Assignment
From the entries below, report how many lines contain the string "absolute". Only the number is wanted.

[Stored items]

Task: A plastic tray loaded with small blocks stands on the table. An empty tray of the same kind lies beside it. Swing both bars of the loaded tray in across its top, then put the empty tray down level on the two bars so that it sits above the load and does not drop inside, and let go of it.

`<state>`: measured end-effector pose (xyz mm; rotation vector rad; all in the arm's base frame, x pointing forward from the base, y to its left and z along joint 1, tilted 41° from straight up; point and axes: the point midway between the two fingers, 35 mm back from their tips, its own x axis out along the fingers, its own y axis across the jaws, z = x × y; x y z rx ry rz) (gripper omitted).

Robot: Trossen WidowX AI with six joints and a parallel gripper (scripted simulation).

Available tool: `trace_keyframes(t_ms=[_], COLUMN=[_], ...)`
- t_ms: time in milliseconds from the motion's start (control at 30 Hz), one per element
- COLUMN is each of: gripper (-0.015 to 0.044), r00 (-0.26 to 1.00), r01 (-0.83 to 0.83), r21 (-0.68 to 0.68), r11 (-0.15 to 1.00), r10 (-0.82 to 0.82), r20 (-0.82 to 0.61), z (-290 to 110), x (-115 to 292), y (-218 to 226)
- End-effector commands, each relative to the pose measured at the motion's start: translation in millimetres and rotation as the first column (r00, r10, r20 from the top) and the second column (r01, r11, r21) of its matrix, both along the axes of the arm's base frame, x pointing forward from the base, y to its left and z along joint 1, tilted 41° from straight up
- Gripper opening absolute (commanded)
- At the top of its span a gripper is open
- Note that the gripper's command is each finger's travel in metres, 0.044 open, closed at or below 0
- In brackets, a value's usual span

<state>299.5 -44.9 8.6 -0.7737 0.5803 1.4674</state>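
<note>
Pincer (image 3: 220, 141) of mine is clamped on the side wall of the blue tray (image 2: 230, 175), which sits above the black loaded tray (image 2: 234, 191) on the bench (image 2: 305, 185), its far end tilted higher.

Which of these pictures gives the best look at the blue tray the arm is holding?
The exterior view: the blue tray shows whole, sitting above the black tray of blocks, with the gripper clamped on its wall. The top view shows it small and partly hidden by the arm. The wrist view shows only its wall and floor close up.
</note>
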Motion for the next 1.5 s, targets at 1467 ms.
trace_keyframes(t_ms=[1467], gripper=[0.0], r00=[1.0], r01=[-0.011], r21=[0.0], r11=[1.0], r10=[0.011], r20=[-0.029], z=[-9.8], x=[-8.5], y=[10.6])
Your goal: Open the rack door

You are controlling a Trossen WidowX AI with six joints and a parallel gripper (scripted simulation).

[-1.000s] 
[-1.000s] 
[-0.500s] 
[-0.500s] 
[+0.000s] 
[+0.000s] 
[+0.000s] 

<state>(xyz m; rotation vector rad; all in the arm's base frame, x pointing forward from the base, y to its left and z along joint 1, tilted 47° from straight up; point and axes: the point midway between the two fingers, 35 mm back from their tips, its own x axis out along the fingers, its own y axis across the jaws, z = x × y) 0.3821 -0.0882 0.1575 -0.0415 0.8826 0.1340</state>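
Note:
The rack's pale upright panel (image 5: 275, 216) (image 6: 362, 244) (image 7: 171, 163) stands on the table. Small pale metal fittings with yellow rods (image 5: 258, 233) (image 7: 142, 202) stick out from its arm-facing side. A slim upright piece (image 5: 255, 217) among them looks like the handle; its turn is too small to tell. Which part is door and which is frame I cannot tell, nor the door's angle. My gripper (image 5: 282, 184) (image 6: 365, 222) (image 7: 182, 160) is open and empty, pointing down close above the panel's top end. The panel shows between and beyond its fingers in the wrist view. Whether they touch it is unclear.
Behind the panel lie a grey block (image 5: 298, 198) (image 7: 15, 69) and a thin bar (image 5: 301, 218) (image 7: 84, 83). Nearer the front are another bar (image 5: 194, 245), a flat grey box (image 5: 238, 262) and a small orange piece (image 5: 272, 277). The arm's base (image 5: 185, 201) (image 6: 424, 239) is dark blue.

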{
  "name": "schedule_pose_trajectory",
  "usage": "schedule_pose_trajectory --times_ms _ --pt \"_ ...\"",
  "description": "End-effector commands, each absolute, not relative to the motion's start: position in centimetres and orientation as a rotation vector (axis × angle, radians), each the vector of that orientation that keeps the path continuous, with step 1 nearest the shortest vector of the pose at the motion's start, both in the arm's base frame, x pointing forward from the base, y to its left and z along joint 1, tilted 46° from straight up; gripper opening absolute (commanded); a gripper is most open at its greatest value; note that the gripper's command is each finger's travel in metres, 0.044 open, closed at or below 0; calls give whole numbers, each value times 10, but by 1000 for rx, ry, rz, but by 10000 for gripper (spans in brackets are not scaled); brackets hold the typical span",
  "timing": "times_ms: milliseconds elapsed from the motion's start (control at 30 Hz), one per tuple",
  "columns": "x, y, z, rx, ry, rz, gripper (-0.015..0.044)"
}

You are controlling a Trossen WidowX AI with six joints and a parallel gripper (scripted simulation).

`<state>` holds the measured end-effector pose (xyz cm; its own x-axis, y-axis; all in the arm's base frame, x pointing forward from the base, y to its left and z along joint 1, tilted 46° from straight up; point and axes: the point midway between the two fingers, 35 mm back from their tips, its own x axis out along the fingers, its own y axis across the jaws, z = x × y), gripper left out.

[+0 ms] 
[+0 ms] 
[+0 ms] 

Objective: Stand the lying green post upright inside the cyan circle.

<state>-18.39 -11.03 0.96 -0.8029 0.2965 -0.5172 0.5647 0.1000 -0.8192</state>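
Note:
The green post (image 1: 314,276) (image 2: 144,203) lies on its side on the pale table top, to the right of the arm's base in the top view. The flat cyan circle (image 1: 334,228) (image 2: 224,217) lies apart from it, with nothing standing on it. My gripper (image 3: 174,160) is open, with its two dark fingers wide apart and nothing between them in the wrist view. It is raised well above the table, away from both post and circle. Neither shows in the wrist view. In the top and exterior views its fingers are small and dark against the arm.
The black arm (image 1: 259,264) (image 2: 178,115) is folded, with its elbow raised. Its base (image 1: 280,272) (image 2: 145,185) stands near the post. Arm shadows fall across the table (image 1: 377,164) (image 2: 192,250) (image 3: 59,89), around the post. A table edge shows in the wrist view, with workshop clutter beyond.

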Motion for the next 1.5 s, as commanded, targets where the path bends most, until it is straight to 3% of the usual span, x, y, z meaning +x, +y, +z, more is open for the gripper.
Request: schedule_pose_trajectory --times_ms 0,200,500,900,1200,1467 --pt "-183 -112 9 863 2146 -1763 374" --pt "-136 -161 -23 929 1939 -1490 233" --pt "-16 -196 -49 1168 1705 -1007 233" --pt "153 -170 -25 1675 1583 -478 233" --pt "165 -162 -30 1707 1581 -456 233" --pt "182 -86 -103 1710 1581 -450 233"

Solved problem
2